— BRIEF —
Below this line is the material. Write out only its lines from the one containing "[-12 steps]" through the one containing "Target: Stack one", both kept, exactly.

*** INPUT MATERIAL Section Begins ***

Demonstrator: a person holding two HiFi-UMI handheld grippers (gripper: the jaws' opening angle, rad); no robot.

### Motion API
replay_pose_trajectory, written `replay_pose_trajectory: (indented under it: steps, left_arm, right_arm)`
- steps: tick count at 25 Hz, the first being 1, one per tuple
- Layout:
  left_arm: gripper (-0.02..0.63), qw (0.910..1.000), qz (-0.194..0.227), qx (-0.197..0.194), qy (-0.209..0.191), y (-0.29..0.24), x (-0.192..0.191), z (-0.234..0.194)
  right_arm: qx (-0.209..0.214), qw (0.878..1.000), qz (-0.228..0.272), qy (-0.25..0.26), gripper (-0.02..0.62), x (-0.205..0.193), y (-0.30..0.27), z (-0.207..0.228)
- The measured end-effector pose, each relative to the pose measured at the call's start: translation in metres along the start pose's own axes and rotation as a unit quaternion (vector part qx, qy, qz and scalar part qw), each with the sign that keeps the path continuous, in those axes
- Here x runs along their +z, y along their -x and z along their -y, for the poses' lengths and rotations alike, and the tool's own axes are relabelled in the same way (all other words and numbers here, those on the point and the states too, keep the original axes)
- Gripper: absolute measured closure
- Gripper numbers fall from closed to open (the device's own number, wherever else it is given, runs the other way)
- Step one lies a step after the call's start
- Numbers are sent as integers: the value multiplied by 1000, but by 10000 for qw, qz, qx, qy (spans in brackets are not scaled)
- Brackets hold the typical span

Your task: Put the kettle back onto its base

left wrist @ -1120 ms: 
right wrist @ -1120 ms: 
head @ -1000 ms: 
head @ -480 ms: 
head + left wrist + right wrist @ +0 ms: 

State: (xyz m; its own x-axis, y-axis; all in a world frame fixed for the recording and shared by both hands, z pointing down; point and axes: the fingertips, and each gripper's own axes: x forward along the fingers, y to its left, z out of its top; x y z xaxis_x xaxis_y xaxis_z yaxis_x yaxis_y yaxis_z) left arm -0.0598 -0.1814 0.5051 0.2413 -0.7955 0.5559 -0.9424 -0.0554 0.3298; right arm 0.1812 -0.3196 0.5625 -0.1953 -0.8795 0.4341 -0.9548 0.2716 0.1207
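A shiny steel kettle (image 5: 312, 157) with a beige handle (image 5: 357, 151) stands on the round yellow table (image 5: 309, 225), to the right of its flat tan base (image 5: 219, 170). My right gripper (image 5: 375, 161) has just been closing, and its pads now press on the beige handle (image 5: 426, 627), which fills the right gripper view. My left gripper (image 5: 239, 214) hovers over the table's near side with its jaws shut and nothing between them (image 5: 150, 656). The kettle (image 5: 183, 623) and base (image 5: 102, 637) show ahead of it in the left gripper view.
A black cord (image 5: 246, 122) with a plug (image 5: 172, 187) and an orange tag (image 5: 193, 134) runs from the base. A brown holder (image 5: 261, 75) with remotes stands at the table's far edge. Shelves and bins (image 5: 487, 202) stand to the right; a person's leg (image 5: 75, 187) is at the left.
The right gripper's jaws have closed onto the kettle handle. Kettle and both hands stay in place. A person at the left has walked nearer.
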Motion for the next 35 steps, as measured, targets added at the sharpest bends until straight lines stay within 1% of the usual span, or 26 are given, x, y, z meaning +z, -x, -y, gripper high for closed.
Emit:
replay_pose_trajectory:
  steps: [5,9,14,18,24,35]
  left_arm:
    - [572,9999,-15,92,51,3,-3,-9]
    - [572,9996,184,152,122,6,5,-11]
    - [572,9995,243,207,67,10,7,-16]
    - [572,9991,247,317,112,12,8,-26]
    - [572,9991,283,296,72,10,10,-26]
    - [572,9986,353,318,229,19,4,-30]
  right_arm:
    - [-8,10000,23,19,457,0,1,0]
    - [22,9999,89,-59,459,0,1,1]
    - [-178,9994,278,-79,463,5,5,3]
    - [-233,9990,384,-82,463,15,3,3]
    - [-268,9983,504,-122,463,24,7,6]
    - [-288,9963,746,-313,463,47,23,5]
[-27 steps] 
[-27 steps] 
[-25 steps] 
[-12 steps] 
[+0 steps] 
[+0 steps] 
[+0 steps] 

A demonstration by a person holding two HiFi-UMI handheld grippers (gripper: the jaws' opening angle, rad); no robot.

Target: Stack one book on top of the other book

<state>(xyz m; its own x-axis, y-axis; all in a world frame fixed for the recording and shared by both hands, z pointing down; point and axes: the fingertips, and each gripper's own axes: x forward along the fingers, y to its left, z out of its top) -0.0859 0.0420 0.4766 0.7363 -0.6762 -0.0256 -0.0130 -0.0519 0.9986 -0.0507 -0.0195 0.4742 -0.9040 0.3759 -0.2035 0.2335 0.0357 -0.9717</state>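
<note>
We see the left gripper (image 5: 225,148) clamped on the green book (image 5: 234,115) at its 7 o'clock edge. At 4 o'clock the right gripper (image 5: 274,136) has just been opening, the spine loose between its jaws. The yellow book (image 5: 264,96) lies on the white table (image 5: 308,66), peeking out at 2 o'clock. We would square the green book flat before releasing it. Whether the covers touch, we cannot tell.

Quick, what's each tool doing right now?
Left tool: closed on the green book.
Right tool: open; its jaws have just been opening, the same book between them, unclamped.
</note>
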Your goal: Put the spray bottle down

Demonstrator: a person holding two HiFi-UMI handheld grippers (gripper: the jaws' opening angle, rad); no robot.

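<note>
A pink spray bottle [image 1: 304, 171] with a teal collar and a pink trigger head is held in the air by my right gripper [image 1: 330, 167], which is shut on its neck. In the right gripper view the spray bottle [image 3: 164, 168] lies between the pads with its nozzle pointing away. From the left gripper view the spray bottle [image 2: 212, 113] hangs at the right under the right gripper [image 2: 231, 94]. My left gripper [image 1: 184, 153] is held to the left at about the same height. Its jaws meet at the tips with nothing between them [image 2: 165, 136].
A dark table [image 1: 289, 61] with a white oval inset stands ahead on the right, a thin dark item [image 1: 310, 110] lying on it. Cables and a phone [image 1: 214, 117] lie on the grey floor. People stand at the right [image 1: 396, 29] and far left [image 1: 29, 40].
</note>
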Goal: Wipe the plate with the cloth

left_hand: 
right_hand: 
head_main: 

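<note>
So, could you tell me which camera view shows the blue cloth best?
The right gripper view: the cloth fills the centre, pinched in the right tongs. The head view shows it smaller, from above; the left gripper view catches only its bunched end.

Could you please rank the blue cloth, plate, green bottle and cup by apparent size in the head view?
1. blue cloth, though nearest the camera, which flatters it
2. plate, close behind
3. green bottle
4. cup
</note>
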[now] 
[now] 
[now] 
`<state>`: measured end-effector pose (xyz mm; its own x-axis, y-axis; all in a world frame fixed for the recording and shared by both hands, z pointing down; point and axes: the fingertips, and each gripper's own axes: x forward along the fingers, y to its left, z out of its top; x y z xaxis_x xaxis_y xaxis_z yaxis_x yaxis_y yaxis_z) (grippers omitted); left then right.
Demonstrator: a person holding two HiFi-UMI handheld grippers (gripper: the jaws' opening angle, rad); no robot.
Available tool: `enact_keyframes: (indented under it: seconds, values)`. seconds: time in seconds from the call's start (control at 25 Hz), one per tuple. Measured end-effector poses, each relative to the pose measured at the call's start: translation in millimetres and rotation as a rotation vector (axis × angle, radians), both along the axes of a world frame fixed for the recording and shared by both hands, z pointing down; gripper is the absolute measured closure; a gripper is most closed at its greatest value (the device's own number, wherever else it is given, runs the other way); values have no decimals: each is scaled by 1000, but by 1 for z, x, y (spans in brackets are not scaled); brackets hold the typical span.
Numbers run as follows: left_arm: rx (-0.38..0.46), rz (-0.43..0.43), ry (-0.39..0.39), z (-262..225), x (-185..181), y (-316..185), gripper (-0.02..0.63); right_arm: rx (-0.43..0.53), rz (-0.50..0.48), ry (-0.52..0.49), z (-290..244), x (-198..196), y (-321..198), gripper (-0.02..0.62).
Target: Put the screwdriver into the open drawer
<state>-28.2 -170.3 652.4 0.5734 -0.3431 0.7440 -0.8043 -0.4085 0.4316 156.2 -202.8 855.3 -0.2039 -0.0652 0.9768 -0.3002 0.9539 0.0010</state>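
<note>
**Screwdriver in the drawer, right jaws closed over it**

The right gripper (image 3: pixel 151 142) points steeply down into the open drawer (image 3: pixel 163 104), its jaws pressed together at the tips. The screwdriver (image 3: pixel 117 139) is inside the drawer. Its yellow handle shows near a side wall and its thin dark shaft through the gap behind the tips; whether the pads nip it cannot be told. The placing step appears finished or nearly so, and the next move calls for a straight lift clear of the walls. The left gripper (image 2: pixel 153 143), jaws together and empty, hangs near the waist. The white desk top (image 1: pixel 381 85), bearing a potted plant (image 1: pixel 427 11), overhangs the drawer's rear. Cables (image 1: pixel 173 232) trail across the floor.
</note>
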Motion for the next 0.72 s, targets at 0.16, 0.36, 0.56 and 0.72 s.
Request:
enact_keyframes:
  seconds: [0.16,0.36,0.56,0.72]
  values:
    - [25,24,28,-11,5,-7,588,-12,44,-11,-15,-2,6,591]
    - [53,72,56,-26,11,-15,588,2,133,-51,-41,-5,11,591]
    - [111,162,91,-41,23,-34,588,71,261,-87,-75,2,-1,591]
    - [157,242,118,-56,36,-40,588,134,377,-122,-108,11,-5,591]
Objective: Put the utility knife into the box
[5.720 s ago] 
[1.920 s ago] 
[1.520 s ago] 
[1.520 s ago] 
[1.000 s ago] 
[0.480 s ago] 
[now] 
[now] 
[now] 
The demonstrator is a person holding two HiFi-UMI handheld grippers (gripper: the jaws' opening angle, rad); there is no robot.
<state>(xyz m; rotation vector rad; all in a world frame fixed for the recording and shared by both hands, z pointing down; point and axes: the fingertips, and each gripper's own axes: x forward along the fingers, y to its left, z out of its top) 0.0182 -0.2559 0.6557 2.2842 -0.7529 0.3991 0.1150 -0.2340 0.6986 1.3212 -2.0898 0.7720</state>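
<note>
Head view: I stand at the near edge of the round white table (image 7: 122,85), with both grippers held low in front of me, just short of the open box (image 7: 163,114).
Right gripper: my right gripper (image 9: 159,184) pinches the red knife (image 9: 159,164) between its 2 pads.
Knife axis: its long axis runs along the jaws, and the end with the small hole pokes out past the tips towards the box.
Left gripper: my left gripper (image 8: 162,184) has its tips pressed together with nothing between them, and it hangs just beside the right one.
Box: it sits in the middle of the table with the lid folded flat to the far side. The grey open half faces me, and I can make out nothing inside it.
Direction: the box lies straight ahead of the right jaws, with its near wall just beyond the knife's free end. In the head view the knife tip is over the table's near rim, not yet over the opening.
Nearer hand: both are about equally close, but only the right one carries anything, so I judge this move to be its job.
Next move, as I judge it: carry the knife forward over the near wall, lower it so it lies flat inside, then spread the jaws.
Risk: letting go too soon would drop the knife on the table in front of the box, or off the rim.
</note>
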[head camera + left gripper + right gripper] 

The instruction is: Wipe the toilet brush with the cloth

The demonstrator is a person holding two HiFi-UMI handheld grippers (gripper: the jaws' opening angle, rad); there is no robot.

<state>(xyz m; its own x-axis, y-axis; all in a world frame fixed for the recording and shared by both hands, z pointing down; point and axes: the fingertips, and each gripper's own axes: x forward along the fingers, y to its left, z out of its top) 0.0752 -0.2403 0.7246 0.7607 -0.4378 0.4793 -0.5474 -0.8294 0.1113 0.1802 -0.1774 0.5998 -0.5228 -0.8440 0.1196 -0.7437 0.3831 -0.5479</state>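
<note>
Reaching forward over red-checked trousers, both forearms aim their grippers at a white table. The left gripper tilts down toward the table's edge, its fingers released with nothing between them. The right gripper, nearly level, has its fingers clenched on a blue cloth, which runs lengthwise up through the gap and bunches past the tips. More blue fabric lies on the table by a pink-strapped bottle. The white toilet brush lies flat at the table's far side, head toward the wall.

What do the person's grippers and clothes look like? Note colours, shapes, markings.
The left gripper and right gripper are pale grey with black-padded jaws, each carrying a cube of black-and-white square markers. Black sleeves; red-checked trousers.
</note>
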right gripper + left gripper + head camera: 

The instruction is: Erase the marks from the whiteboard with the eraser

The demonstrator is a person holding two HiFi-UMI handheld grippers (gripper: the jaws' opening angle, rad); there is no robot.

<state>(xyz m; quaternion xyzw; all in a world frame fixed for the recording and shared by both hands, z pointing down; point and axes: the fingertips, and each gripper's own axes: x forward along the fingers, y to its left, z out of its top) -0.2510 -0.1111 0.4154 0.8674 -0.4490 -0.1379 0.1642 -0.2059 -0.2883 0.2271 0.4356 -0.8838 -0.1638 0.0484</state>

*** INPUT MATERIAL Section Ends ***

— WRITTEN SOLUTION —
[-12 steps] 
[+0 steps] 
[+0 steps] 
[+0 steps] 

A demonstration by a person holding two HiFi-UMI handheld grippers (gripper: the jaws' opening angle, rad); no robot.

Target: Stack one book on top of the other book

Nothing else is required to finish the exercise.